**What the exercise asks:**
All of the data below should be set down again verbatim, without any images.

** Opening Collected material block **

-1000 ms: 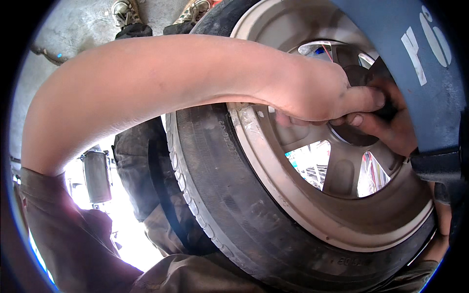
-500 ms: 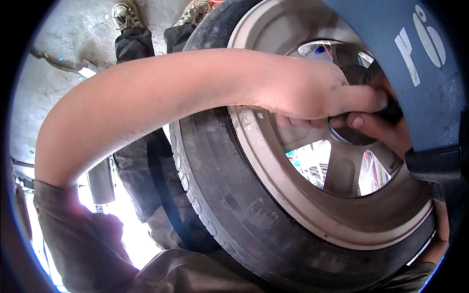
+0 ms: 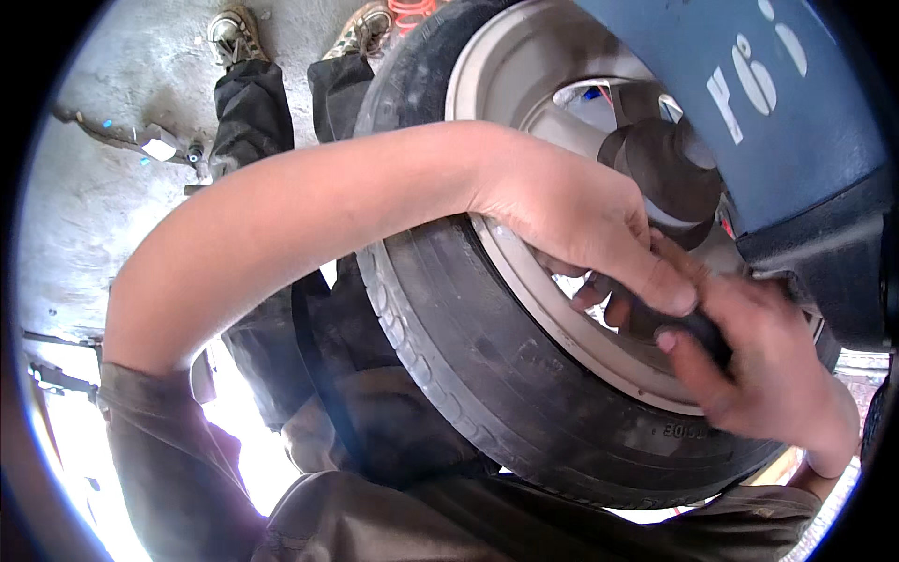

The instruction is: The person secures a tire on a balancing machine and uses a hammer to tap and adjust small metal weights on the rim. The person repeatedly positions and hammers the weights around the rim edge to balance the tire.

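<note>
A car wheel stands in front of me, with a black tire [image 3: 440, 347] and a dull beige alloy rim [image 3: 506, 253]. My left hand [image 3: 590, 215] reaches over the tire, its thumb and fingers curled in front of the spokes. Facing it from the right, my right hand [image 3: 773, 347] is closed with the thumb forward. Between the two hands sits a dark rounded piece [image 3: 704, 335], mostly covered, its kind unclear. Both hands grip it, just in front of the lower rim. At the wheel's centre, a dark cylindrical hub part [image 3: 670, 173] is untouched.
A blue panel [image 3: 749, 103] with white markings overhangs the wheel at upper right, above a black housing [image 3: 824, 272]. A person's shoes [image 3: 234, 36] and dark trousers are beyond the tire. A red coiled hose [image 3: 410, 11] and small litter [image 3: 159, 145] lie on the concrete floor.
Both hands have come away from the hub toward me, down to the lower rim. The cylindrical hub part now shows, and my right hand has emerged from behind the blue panel.
</note>
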### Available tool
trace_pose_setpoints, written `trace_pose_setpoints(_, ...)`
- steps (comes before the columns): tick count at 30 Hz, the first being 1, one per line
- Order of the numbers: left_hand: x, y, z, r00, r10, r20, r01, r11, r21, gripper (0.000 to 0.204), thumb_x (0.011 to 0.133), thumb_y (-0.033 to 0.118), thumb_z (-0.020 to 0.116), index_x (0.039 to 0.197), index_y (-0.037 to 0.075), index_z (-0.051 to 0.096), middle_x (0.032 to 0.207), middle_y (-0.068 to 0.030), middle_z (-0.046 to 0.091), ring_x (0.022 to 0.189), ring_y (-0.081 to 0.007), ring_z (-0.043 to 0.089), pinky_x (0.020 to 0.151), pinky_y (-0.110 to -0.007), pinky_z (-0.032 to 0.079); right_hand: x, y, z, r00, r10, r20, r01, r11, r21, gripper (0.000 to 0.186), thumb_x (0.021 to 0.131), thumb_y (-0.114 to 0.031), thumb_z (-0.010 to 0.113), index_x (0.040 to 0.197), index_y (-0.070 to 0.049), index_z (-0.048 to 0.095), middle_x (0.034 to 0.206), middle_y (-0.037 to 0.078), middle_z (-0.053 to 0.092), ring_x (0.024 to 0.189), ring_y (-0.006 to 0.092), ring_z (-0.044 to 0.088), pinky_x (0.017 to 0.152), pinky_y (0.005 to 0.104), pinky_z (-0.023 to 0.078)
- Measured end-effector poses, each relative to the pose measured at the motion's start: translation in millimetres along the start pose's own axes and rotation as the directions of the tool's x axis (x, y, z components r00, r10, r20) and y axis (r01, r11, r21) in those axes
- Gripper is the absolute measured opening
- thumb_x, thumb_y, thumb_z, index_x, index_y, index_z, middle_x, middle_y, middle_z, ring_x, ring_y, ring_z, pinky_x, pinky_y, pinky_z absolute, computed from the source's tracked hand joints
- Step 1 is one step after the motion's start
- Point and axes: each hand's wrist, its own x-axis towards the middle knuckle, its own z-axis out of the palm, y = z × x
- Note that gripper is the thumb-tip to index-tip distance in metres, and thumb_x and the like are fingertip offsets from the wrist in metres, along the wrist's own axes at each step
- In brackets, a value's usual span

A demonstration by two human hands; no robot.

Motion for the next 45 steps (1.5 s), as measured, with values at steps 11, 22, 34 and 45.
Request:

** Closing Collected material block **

**Problem solution:**
-1000 ms: 
-500 ms: 
+0 ms: 

The instruction is: The person secures a tire on a balancing machine and uses a hammer to tap and adjust small metal weights on the rim. The person repeatedly positions and hammers the weights around the rim edge to balance the tire.

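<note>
A car wheel stands in front of me, with a black tire [image 3: 440, 347] and a dull beige alloy rim [image 3: 506, 253]. My left hand [image 3: 590, 215] reaches over the tire, its thumb and fingers curled in front of the spokes. Facing it from the right, my right hand [image 3: 773, 347] is closed with the thumb forward. Between the two hands sits a dark rounded piece [image 3: 704, 335], mostly covered, its kind unclear. Both hands grip it, just in front of the lower rim. At the wheel's centre, a dark cylindrical hub part [image 3: 670, 173] is untouched.
A blue panel [image 3: 749, 103] with white markings overhangs the wheel at upper right, above a black housing [image 3: 824, 272]. A person's shoes [image 3: 234, 36] and dark trousers are beyond the tire. A red coiled hose [image 3: 410, 11] and small litter [image 3: 159, 145] lie on the concrete floor.
Both hands have come away from the hub toward me, down to the lower rim. The cylindrical hub part now shows, and my right hand has emerged from behind the blue panel.
</note>
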### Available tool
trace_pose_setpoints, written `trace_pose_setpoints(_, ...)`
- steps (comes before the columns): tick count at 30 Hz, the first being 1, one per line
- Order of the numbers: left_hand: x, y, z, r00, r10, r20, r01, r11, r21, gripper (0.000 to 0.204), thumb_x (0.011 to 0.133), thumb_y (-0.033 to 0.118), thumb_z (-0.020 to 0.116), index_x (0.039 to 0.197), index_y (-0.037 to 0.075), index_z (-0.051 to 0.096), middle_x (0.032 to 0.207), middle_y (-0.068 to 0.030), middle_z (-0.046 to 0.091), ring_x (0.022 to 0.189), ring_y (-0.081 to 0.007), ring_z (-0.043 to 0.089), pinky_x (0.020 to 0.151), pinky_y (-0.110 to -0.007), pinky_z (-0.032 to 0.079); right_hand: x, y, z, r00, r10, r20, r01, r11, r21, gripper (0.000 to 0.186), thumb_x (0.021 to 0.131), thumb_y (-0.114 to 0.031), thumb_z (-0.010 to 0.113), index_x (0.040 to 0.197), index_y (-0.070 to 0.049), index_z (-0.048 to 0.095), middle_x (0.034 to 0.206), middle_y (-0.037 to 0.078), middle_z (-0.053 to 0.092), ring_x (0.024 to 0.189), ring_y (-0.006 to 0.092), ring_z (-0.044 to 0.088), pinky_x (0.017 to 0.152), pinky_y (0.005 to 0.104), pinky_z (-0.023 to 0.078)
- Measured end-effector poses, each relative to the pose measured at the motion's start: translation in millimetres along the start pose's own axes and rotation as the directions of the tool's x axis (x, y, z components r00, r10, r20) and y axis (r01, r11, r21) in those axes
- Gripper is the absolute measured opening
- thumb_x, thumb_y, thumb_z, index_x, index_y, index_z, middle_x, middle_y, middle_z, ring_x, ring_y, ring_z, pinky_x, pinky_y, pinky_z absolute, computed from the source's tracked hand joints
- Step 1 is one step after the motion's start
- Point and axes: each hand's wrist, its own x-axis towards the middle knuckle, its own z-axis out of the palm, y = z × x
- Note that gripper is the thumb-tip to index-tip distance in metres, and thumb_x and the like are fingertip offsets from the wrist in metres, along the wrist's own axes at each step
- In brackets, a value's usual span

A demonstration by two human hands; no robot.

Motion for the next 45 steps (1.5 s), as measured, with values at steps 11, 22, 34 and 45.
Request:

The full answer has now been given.